* REQUIREMENT: Output the whole listing exactly, with no pictures.

* DATASET EXTRACT:
-----

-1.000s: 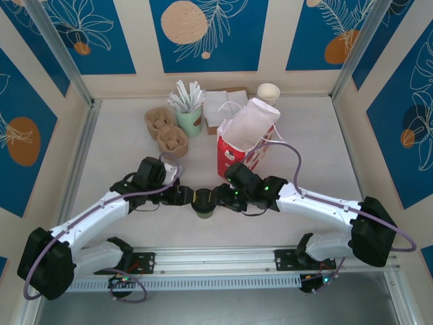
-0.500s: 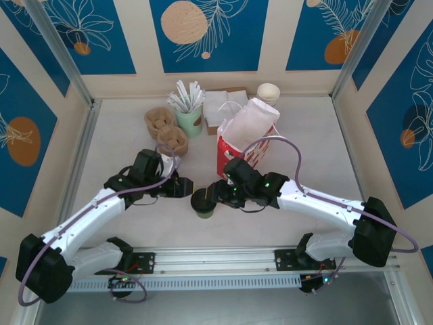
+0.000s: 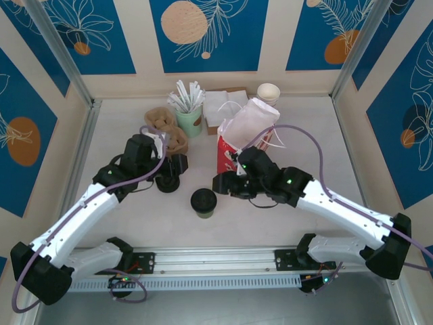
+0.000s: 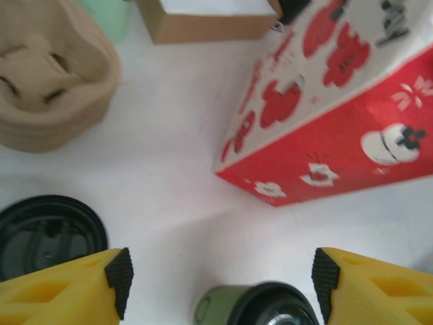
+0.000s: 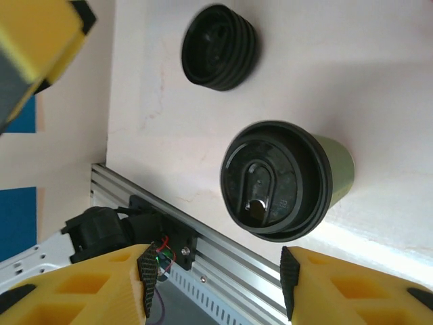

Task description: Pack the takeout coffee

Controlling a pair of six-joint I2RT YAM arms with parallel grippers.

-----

* EXERCISE SOLUTION:
-1.000s: 
-0.500s: 
+0.000s: 
+0.000s: 
+0.000s: 

Task description: Pack the takeout coffee

Controlling a pair of six-joint I2RT YAM arms with parallel grippers.

No further output is needed.